Dormire meno di cinque ore a notte è associato a una probabilità aumentata del 74% di sviluppare una malattia delle arterie periferiche.

 

Dormire meno di cinque ore a notte è associato a una probabilità aumentata del 74% di sviluppare una malattia delle arterie periferiche (PAD) rispetto alle sette-otto ore standard di sonno.

Questo è il risultato di uno studio pubblicato sull’European Heart Journal – Open, una rivista dell’ESC.

“Il nostro studio suggerisce che dormire da sette a otto ore a notte è una buona abitudine per ridurre il rischio di PAD”, ha detto l’autore dello studio Dr. Shuai Yuan del Karolinska Institute, Stoccolma, Svezia.

Più di 200 milioni di persone in tutto il mondo sono affette da arteriopatia periferica (PAD), in cui le arterie delle gambe sono ostruite, limitando il flusso sanguigno e aumentando il rischio di ictus e infarto.

Il Dr. Yuan ha dichiarato: “Il sonno notturno insufficiente e il pisolino diurno sono stati precedentemente associati a un aumentato rischio di malattia coronarica che, come la PAD, è causata da arterie ostruite. Inoltre, i problemi di sonno sono frequenti nei pazienti con PAD. Ci sono dati limitati sull’impatto delle abitudini del sonno sulla PAD e viceversa, e il nostro studio mirava a colmare questa lacuna”.

Lo studio ha incluso più di 650.000 partecipanti ed è stato condotto in due parti.  In primo luogo, i ricercatori hanno analizzato le associazioni della durata del sonno e del pisolino diurno con il rischio di PAD.

Nella seconda parte, i ricercatori hanno utilizzato i dati genetici per eseguire studi controllati randomizzati naturalmente – chiamati randomizzazione mendeliana – per esaminare la causalità delle associazioni.

Il Dr. Yuan ha dichiarato: “Le analisi osservazionali sono limitate dalla causalità inversa, il che significa che se viene trovata un’associazione tra abitudini del sonno e PAD, non possiamo essere certi se le abitudini del sonno abbiano causato PAD o se la PAD abbia causato le abitudini del sonno. La randomizzazione mendeliana è un metodo robusto per valutare la causalità e fornisce maggiore certezza sui risultati”.

Nel loro insieme, la prova più forte era per il sonno breve, dove la relazione con PAD andava in entrambe le direzioni. In un’analisi osservazionale di 53.416 adulti, dormire meno di cinque ore a notte è stato associato a un rischio quasi raddoppiato di PAD rispetto a sette-otto ore.
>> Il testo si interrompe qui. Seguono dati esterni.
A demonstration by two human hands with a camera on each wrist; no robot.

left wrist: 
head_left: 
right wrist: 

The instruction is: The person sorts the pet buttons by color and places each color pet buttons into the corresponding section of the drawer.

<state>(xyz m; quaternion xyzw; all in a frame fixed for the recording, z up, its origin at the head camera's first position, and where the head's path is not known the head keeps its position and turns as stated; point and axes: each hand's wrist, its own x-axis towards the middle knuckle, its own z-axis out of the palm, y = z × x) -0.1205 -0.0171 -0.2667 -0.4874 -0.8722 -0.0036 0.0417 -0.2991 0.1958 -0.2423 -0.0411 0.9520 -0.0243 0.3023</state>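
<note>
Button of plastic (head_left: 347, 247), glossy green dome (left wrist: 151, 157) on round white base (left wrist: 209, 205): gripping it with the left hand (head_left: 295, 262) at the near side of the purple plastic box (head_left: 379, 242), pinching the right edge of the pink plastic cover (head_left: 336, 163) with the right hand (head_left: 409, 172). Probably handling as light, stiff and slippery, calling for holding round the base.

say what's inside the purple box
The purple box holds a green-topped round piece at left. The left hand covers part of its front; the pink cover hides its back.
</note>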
Questo risultato è stato supportato da ulteriori analisi in 156.582 e 452.028 individui. Negli studi causali, il sonno breve è stato associato ad un aumentato rischio di PAD e, inoltre, la PAD è stata associata ad una maggiore probabilità di sonno breve.

Il Dr. Yuan ha dichiarato: “I risultati indicano che un breve sonno notturno può aumentare la possibilità di sviluppare PAD e che avere PAD aumenta il rischio di dormire insufficiente”.

Per quanto riguarda il sonno lungo, in un’analisi osservazionale di 53.416 adulti, dormire otto ore o più a notte è stato collegato a un rischio maggiore del 24% di PAD rispetto a sette-otto ore.

Questo risultato è stato supportato da analisi in due popolazioni più grandi di 156.582 e 452.028 individui. Tuttavia, non sono state trovate relazioni causali tra sonno lungo e PAD.

Risultati simili sono stati riportati per il pisolino, dove i sonnellini diurni avevano un rischio maggiore del 32% di PAD rispetto a quelli che non facevano il pisolino ma non sono stati trovati collegamenti causali.

“Sono necessari ulteriori studi sulle relazioni tra lungo sonno notturno, sonnellino diurno e PAD”, ha detto il dottor Yuan. “Anche se abbiamo associazioni negli studi osservazionali, non abbiamo potuto confermare la causalità.”

Ha concluso: “Sono necessarie ulteriori ricerche su come interrompere il legame bidirezionale tra sonno breve e PAD. I cambiamenti dello stile di vita che aiutano le persone a dormire di più, come essere fisicamente attivi, possono ridurre il rischio di sviluppare PAD. Per i pazienti con PAD, l’ottimizzazione della gestione del dolore potrebbe consentire loro di dormire bene la notte”.